For microscopy of Venus-tagged lines, colonies were transferred from agar to Tris-phosphate (TP) liquid medium (Kropat et al., 2011) in a 96-well microtiter plate and grown with gentle agitation in air at 150 μmol photons m⁻² s⁻¹ light intensity (LumiBar LED lights, LumiGrow). After ~2 days of growth, 15 μL of cells were pipetted onto a 96-well optical bottom plate (Brooks Automation Inc.) and a 120 μL of 1% TP low-melting-point agarose at ~34°C was overlaid to minimize cell movement. Lines grown for detailed Z-stack analysis and dual-tagged lines containing proteins with both Venus and mCherry tags were grown in 80 mL of TP, bubbled with 0.01% CO₂ (with 21% O₂, balanced with N₂) for ~12 hours at 150 μmol photons m⁻² s⁻¹ light intensity. 10–15 μL of cells were pipetted on poly-L-lysine coated plates (Ibidi) and overlaid with 1% TP agarose as above.

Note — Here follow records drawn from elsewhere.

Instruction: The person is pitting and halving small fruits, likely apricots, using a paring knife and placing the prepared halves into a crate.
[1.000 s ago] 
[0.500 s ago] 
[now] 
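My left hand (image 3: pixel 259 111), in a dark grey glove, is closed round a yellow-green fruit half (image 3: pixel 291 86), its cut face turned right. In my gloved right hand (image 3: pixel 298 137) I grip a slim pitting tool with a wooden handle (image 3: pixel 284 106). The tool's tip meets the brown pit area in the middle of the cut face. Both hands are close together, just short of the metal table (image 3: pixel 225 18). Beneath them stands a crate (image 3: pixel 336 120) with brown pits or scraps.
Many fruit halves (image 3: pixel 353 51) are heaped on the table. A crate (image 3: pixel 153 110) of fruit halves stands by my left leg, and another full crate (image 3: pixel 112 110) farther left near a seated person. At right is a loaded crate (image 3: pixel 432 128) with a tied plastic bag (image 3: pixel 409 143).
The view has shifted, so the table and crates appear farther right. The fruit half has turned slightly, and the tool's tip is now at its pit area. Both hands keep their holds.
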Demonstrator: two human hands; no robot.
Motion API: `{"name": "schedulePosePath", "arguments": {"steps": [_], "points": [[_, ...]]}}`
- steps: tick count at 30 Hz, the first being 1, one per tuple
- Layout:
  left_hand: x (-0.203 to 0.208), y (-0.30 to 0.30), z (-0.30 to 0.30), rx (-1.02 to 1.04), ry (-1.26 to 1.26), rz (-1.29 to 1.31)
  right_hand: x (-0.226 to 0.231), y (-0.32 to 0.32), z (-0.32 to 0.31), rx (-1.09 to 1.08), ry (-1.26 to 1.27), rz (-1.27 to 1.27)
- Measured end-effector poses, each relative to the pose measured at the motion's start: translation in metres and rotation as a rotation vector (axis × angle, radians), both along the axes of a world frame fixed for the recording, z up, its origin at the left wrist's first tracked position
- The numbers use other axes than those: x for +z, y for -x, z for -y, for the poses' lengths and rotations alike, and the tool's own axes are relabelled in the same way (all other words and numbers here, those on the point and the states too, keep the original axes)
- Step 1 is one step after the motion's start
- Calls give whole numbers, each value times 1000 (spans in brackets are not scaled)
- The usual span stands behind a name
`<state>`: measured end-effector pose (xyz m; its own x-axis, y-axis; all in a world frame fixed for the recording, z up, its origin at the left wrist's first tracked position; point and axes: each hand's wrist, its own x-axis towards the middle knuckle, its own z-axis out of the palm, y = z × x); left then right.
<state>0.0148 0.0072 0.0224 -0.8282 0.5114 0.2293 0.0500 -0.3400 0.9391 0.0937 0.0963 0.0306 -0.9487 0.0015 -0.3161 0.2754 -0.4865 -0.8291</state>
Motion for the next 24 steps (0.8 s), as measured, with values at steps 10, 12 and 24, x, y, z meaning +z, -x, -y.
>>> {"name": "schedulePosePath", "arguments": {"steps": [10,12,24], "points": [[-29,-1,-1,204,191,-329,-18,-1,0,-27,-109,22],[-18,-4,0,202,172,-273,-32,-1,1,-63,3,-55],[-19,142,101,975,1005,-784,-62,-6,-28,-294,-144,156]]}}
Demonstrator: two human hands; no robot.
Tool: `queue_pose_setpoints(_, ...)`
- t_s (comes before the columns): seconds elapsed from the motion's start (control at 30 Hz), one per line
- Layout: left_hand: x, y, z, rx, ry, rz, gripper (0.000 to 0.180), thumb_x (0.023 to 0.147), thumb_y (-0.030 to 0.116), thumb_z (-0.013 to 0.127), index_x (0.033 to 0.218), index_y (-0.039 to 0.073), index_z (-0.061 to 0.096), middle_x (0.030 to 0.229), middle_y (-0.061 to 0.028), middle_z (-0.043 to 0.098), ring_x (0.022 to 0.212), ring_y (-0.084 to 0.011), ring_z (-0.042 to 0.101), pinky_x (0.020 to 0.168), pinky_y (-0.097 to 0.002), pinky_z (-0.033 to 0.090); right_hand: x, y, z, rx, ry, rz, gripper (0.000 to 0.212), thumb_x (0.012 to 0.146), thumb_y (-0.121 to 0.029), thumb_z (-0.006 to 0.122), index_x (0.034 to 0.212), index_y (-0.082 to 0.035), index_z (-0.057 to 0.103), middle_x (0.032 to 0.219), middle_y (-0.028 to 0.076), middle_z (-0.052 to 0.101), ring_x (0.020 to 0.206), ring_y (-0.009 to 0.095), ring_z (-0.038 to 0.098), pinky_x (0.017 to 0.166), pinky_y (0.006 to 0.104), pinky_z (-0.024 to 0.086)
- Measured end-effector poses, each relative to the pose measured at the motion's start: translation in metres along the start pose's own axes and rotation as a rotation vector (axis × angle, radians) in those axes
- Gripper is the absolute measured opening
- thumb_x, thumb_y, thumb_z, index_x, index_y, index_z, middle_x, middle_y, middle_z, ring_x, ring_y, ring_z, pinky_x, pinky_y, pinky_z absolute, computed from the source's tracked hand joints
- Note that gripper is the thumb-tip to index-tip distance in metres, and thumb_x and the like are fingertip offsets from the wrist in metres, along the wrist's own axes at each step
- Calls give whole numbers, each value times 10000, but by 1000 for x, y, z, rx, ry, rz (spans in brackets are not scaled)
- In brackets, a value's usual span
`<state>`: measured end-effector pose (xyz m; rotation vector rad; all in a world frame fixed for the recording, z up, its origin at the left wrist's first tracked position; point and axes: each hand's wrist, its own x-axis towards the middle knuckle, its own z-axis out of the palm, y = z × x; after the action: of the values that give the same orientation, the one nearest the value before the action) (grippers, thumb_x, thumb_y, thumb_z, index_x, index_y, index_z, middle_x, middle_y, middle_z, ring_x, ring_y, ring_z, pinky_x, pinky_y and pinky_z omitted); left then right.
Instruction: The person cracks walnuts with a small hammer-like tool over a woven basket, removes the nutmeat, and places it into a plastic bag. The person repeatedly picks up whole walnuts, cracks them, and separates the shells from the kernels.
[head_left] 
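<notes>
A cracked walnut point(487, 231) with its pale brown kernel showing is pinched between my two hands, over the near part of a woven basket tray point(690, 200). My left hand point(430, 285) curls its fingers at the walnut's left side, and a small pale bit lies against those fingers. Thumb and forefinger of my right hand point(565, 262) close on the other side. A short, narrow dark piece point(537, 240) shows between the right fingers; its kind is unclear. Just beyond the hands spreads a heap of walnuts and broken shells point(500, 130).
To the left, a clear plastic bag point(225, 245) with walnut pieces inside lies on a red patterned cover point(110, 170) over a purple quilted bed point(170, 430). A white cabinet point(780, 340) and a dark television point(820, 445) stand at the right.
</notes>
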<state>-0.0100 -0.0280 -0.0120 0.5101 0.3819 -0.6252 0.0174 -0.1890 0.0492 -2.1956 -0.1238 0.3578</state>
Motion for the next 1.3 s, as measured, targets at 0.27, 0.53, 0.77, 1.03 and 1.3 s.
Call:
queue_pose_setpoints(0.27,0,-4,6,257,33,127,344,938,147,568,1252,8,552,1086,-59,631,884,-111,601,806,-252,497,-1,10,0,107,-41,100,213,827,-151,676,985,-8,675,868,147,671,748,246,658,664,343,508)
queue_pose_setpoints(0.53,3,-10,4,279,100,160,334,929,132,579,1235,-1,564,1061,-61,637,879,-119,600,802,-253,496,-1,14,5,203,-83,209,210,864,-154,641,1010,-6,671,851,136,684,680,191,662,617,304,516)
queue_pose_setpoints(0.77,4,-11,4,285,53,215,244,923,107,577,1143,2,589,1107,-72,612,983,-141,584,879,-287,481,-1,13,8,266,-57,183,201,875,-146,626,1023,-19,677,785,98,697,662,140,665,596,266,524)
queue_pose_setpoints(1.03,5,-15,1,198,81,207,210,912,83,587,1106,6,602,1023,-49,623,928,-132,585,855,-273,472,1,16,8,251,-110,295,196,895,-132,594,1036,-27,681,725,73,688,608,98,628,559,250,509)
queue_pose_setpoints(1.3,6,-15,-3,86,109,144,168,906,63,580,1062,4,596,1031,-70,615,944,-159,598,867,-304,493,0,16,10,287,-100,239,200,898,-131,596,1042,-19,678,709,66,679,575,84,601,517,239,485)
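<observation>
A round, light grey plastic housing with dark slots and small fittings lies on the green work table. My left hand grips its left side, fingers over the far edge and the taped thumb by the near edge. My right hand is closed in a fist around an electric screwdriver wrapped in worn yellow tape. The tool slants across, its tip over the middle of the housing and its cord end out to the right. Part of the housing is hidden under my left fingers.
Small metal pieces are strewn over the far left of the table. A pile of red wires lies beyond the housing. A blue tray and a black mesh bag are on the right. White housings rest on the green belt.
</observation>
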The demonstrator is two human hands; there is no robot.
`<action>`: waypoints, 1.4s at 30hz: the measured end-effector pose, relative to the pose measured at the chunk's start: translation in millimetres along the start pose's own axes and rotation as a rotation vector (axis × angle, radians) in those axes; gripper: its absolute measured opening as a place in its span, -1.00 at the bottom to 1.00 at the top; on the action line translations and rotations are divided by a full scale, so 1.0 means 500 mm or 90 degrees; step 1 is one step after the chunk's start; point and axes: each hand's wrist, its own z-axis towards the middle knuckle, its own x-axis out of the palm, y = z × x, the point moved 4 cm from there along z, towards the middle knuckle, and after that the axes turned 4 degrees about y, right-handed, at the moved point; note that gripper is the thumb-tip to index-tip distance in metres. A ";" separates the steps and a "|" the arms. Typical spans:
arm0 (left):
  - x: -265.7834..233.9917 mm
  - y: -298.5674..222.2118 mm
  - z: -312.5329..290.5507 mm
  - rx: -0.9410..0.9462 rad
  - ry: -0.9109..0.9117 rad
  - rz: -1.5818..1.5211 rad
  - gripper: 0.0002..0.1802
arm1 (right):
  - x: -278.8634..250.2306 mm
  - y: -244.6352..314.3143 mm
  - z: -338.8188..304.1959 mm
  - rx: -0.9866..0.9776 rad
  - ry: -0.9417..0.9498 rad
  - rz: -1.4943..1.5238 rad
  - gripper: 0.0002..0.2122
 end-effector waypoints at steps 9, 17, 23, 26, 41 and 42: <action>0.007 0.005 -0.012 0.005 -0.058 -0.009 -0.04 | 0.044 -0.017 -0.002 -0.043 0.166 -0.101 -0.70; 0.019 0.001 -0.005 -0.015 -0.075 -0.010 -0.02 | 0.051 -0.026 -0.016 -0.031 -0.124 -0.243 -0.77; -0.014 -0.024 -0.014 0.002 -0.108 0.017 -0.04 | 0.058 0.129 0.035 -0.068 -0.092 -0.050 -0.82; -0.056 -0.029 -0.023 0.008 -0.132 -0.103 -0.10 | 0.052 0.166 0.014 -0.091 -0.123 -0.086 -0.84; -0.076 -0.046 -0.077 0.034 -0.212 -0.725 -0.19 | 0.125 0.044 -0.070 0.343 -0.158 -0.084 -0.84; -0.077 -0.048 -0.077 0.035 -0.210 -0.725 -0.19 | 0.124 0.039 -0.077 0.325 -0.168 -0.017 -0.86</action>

All imaging was performed using a spinning-disk confocal microscope (custom modified Leica DMI6000) with Slidebook software (3i). The following excitation and emission settings were used: Venus, 514 excitation with 543/22 emission; mCherry, 561 excitation with 590/20 emission; and chlorophyll, 561 excitation with 685/40 emission. All confocal microscopy images were analyzed using Fiji (Schindelin et al., 2012). 3D pyrenoid reconstructions were generated from Z-sections using Imaris software (Bitplane).

Affinity Purification

Cell lines expressing Venus-3xFLAG-tagged proteins were grown in 50 mL of TAP media at 100 μmol photons m⁻² s⁻¹ light intensity until they reached a cell density of ~2–4 × 10⁶ cells mL⁻¹. Cells were then pelleted at 1000 g for 4 minutes, resuspended in TP medium and transferred to 800 mL of TP medium. They were then bubbled with air with constant stirring and 150 μmol photons m⁻² s⁻¹ light intensity to a density of ~2–4 × 10⁶ cells mL⁻¹. All liquid media contained 2 μg mL⁻¹ paromomycin. In parallel, control strains expressing only the Venus-3xFLAG tag were grown under identical conditions except that, during liquid growth, ¹⁴NH₄Cl, the sole nitrogen source, was replaced with ¹⁵NH₄Cl. This ensured ¹⁵N growth for at least eight generations.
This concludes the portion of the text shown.